▶ **Your goal**:
Read through the material below and find each line that has the word "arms"; copy it.

Provided material START

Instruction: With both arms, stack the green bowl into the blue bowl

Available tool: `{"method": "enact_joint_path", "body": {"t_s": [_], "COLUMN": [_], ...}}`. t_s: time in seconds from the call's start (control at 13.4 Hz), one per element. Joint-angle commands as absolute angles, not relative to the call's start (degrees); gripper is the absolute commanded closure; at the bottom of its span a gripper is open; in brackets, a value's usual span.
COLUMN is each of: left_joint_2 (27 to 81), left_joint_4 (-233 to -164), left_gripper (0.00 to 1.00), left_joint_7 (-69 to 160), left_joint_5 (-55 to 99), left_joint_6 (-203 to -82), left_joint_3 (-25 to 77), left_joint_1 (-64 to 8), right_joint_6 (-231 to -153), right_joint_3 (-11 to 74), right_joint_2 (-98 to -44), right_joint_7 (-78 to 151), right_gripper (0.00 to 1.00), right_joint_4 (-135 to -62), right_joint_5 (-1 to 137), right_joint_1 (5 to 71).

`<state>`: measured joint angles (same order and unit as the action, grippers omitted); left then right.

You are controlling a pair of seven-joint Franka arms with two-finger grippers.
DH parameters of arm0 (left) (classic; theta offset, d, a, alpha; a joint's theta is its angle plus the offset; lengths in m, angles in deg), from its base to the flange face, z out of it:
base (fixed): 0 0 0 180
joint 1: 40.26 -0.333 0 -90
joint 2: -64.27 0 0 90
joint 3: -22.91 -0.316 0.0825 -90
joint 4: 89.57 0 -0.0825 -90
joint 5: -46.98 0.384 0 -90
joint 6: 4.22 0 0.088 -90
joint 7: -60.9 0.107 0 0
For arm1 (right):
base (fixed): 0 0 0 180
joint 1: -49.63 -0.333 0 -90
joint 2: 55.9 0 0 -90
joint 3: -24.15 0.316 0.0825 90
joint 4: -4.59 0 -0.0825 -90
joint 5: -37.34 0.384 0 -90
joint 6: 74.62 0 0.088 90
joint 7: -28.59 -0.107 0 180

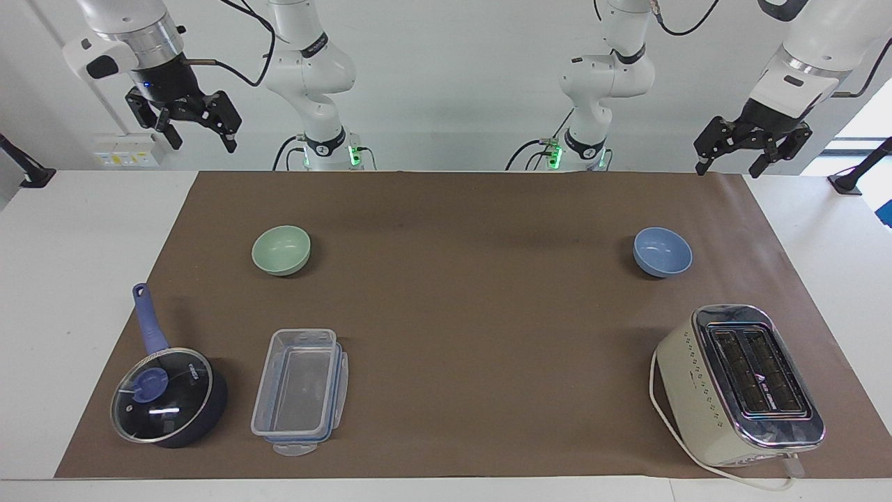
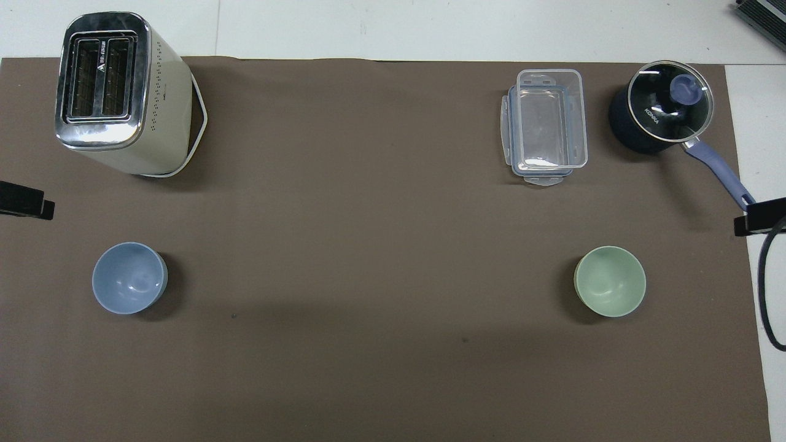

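The pale green bowl [image 1: 281,249] stands upright on the brown mat toward the right arm's end; it also shows in the overhead view [image 2: 610,281]. The light blue bowl [image 1: 663,252] stands upright toward the left arm's end, about as near to the robots, and shows in the overhead view [image 2: 129,278]. Both bowls are empty and far apart. My right gripper [image 1: 201,136] hangs open and empty, high over the table's edge by the robots. My left gripper [image 1: 744,157] hangs open and empty, high over the mat's corner at its own end.
A cream toaster [image 1: 739,385] stands farther from the robots than the blue bowl. A clear plastic container [image 1: 300,390] and a dark-blue lidded saucepan [image 1: 167,396] lie farther from the robots than the green bowl. The brown mat [image 1: 474,314] covers most of the table.
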<state>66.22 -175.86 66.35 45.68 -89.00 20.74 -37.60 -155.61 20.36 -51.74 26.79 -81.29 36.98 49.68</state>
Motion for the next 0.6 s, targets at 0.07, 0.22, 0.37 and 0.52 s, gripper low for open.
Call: {"method": "enact_joint_path", "body": {"t_s": [0.07,0.22,0.37,0.52], "left_joint_2": [67.2,67.3,67.3,67.3], "left_joint_4": [-176.4,-176.6,-176.6,-176.6], "left_gripper": [0.00,0.00,0.00,0.00], "left_joint_7": [66.4,67.0,67.1,67.1], "left_joint_5": [45.2,45.1,45.2,45.1], "left_joint_6": [-88.2,-88.2,-88.3,-88.3], "left_joint_3": [20.7,20.7,20.7,20.7], "left_joint_1": [-37.7,-37.9,-38.1,-38.1], "right_joint_6": [-154.7,-154.7,-154.7,-154.7], "right_joint_3": [20.5,20.5,20.5,20.5], "right_joint_2": [-51.0,-51.0,-51.0,-51.0], "right_joint_7": [28.1,28.1,28.2,28.2], "right_gripper": [0.00,0.00,0.00,0.00], "right_joint_4": [-81.6,-81.6,-81.6,-81.6], "right_joint_5": [36.5,36.5,36.5,36.5], "right_joint_1": [50.1,50.1,50.1,50.1]}}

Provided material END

▶ **Finished exercise**:
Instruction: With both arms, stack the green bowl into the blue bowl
You are controlling a pair of seven-joint Franka arms with two-finger grippers.

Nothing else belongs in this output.